El árbol del sicomoro

Aún no se había abierto la puerta del templo, pero el pequeño pie tamborileaba nervioso sobre los adoquines. A su alrededor todo parecía mágico: el azul del cielo, el brillante verde de las hojas de los árboles, los llamativos globos, el bullicio… Todo era nuevo y, a la vez, conocido. Había recreado aquel momento cientos de veces en su habitación cuando con una caja de zapatos que había salvado de la basura y algunos muñecos, jugaba. Saltos bajo la tabla de la plancha en peligrosas levantás que no acababan en aplausos, pero sí en regaños de su madre; lápices que tamborileaban sobre las mesas con compases que acababan siempre con un “ ¿quieres dejar de hacer ruidito?”… pero aquello… aquello era mucho mejor de lo que había imaginado… aquel cosquilleo que le recorría la barriga como lo hacían sus gusanos de seda sobre las hojas de morera le hizo saber que aquello era una parte de ella misma.

El ruido de la vieja y pesada madera del portalón la sorprendió. A lo lejos, acercándose por alguna de las calles que desembocaban en la plaza, se presentía el rumor de las cornetas y los tambores.

Con un insistente tirar de pernil al pantalón de su padre le pidió que la subiera a sus hombros. No quería perderse ni un solo detalle más de lo que pasaba. Todo estaba ocurriendo allí mismo, a su lado, pero se lo estaba perdiendo porque no podía ver nada desde su pequeña estatura. Rodeada de personas mucho más altas que ella, sentía que su corazón se iba rompiendo con cada nuevo sonido que le llegaba. Insistió un poco más después de que su padre se hiciera el loco, pero solo consiguió la promesa de que la subiría cuando llegara hasta ellos el paso.

Entre las ramas de los naranjos adivinó la silueta puntiaguda de los nazarenos blancos. Había alguno negro, ¿no iban todos igual? El abuelo, que la observaba divertido, le chivó en el oído que aquellos otros eran los mayores, del Amor, pero que iban enseñando a los niños que acompañaban a la borriquita. El abuelo le guiñó un ojo y en los suyos se dibujaron mil preguntas que tendrían que esperar a que estuvieran los dos solos en el parque, como cada sábado.

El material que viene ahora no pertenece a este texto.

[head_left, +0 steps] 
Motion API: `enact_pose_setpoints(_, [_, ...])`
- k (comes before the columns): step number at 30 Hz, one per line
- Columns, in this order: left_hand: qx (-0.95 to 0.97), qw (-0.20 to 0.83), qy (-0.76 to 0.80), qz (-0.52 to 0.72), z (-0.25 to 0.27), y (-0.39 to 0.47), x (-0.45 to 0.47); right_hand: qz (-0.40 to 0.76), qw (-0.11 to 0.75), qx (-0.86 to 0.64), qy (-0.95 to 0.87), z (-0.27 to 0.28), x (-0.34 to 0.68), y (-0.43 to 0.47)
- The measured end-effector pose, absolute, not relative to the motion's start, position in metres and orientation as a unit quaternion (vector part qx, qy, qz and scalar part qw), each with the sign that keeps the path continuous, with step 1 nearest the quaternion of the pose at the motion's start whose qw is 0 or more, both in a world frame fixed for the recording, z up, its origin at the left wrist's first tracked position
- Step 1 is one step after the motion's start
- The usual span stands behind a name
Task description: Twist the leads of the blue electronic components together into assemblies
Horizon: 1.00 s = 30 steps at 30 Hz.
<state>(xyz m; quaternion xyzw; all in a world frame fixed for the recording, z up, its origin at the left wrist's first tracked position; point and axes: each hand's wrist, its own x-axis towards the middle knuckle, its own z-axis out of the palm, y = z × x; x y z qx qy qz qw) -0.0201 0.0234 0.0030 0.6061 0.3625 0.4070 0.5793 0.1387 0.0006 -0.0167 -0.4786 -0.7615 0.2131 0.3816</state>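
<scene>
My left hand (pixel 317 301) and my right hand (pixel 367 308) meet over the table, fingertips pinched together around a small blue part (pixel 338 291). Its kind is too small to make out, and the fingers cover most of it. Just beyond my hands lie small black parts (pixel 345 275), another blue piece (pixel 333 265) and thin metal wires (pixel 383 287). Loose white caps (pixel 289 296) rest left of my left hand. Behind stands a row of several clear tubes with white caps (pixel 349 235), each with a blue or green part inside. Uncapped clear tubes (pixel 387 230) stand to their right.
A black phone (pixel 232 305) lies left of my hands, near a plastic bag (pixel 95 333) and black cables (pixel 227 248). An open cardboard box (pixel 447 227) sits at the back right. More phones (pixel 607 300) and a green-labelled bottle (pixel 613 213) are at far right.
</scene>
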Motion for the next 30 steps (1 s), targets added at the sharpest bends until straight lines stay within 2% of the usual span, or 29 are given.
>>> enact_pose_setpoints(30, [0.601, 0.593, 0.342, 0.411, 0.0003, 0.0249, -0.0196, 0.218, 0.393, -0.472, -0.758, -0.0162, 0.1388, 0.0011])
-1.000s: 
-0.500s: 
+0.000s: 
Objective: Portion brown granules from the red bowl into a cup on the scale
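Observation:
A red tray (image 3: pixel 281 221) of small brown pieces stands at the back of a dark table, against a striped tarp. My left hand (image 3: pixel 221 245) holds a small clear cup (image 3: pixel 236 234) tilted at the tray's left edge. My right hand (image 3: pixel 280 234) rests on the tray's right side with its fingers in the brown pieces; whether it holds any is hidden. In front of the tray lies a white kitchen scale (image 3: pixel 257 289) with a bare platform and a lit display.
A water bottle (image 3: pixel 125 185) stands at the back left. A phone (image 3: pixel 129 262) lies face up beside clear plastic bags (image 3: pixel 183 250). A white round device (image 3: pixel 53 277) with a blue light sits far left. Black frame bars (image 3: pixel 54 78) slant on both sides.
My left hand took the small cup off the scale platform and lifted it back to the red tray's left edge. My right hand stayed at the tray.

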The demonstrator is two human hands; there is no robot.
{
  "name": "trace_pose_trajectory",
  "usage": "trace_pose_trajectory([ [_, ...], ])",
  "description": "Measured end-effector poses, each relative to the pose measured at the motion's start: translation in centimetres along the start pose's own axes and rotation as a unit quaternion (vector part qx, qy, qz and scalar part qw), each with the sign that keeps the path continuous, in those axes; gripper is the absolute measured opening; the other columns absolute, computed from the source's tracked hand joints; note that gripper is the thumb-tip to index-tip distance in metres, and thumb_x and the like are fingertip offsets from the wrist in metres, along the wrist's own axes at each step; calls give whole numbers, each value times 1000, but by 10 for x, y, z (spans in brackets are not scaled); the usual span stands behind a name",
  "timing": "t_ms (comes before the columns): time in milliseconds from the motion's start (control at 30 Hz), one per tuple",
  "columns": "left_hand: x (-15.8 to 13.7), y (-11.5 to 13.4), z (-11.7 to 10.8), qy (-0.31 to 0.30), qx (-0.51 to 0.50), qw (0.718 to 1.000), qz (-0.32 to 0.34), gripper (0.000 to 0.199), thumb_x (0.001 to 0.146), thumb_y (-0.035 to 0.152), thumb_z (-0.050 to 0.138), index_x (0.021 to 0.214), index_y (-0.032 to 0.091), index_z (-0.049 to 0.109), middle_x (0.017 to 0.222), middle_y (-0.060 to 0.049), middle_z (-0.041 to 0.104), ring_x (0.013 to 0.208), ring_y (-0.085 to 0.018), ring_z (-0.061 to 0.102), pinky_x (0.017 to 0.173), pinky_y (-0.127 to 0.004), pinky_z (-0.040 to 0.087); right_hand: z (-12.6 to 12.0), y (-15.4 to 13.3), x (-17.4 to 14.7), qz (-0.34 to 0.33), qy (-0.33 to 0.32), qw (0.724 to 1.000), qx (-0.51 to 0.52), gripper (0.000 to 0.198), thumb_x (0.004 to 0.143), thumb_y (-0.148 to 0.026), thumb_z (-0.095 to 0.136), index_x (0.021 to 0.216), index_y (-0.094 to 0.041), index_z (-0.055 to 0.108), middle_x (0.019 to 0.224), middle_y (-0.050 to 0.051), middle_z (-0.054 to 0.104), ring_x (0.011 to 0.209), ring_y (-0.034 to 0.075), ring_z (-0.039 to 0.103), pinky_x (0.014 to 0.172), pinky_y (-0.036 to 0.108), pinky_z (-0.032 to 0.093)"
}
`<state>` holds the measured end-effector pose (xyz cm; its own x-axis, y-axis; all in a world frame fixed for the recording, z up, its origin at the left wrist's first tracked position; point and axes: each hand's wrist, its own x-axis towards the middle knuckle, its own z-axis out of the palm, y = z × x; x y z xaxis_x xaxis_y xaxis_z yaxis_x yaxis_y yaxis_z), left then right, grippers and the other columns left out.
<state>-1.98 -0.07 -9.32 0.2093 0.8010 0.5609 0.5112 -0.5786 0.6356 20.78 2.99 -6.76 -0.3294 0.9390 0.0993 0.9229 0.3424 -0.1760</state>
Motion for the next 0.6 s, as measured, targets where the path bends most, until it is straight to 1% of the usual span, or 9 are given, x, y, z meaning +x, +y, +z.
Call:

Sus nervios crecían con cada paso que daban los nazarenos. Estaba demasiado lejos. Le había pedido a su madre que la dejara acercarse a la primera fila aunque sabía que no la iba a dejar, había mucha gente y acabaría perdiéndose. Insistió… insistió… la impaciencia se la comía. Entonces lo vio.

En mitad de la plaza, sentado en un lugar privilegiado, estaba un señor gris, ¿quién sería? Se quitó la pregunta con una breve sacudida de cabeza, ya habría tiempo de preguntarle al abuelo por aquella estatua, ahora tenía que poner en práctica el plan que su mente había planeado. Sonrió satisfecha de sí misma, no había tiempo que perder.

Observó que su familia seguía parloteando sin prestarle demasiada atención y, con rapidez, se escabulló entre la gente. Llegó al pasillo central cuando ya la cruz de guía había entrado en la calle y la plaza era un río de nazarenos blancos con la cruz de Santiago en el pecho. Cruzó las dos filas y aún tuvo unos segundos para coger la estampa con el rostro del Señor que le tendió un pequeño con el antifaz recogido sobre la cabeza y un canasto de mimbre en la mano. Miró de reojo mientras sonreía al niño que le había hecho el regalo, tenía que darse prisa, el paso había enfilado ya el dintel de la puerta y ahora le quedaba lo más difícil.

Miró la estatua desde abajo. Algunas personas se habían subido al escalón, pero ella no se iba a contentar con eso. Decidida intentó trepar por las protuberancias que adornaban la base, pero eran demasiado pequeñas incluso para sus diminutos pies. Lo intentó varias veces más con el mismo resultado. En ese momento sintió miedo, el paso estaba a pocos metros y ella no podía subir, pero tampoco volver.

Las lágrimas asomaron a sus ojillos cuando sintió unas manos agarrarla por la cintura y elevarla sobre el mar de cabezas hasta sentarla junto a los pies de la estatua. No tuvo tiempo de ver a su salvador, el paso estaba frente a ella. Se recreó en cada detalle. En las palmas que llevaban las figuras; en la palmera que se bamboleaba al andar; en el pequeño burrito; y, por fin, sus ojos se detuvieron en la sutil sonrisa del Señor.

Durante aquellos instantes sintió que el tiempo se había detenido. Un suspiro entrecortado salió de su pecho mientras el paso avanzaba y oyó una voz que le decía “Zaqueo, date prisa y baja, porque es necesario que hoy me quede en tu casa».

A sus pies, la sonrisa y los brazos del abuelo la esperaban para ayudarla a bajar.